## What this task involves
Would you write out the listing verbatim and skip every picture in it?

## Data excerpt
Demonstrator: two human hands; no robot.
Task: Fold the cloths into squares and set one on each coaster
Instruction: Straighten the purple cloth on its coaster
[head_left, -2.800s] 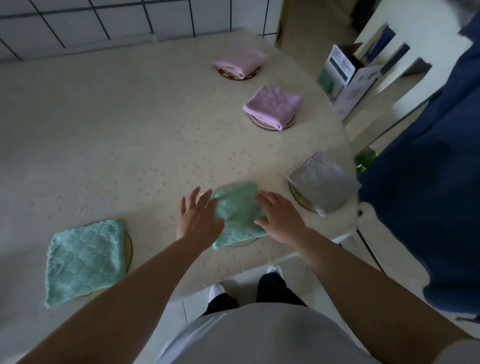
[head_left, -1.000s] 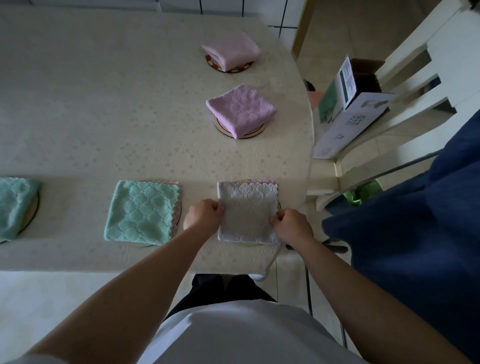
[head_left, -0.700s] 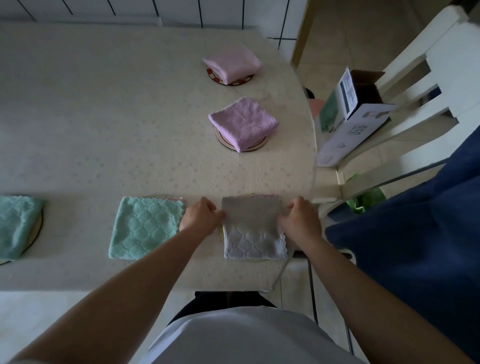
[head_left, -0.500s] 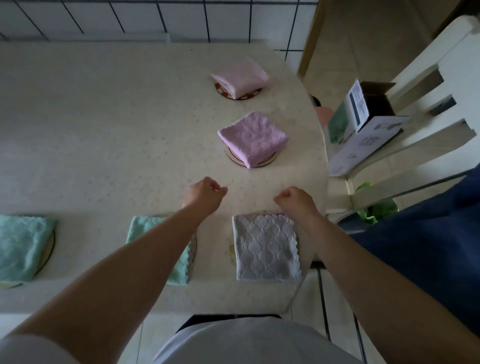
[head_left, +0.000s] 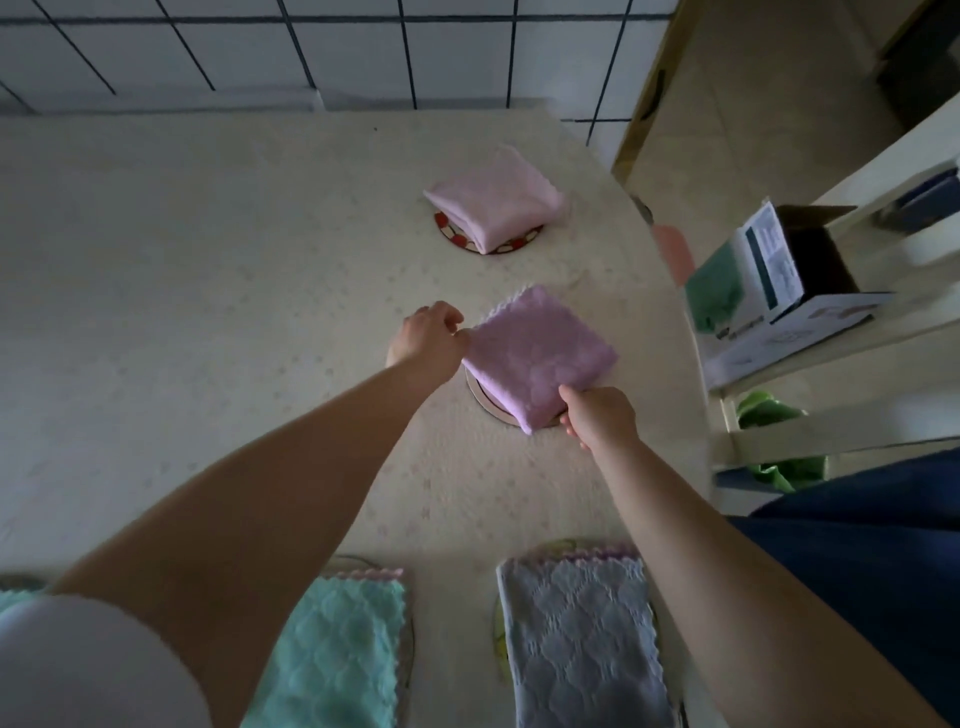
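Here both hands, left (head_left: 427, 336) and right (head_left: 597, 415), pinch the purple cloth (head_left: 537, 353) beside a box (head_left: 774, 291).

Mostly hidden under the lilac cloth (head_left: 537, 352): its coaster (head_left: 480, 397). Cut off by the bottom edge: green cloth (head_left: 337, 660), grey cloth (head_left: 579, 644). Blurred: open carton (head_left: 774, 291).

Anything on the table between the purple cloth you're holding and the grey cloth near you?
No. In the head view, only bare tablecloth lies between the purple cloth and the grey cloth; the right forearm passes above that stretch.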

## Output below
Demonstrator: two human hands; no robot.
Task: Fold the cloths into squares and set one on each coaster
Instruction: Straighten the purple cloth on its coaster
[head_left, -2.800s] 
[head_left, -1.000s] 
[head_left, -0.700s] 
[head_left, -0.500s] 
[head_left, +0.000s] 
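Here both hands, left (head_left: 427, 336) and right (head_left: 597, 415), pinch the purple cloth (head_left: 537, 353) beside a box (head_left: 774, 291).

Mostly hidden under the lilac cloth (head_left: 537, 352): its coaster (head_left: 480, 397). Cut off by the bottom edge: green cloth (head_left: 337, 660), grey cloth (head_left: 579, 644). Blurred: open carton (head_left: 774, 291).

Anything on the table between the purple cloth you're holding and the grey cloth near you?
No. In the head view, only bare tablecloth lies between the purple cloth and the grey cloth; the right forearm passes above that stretch.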

The response is now complete.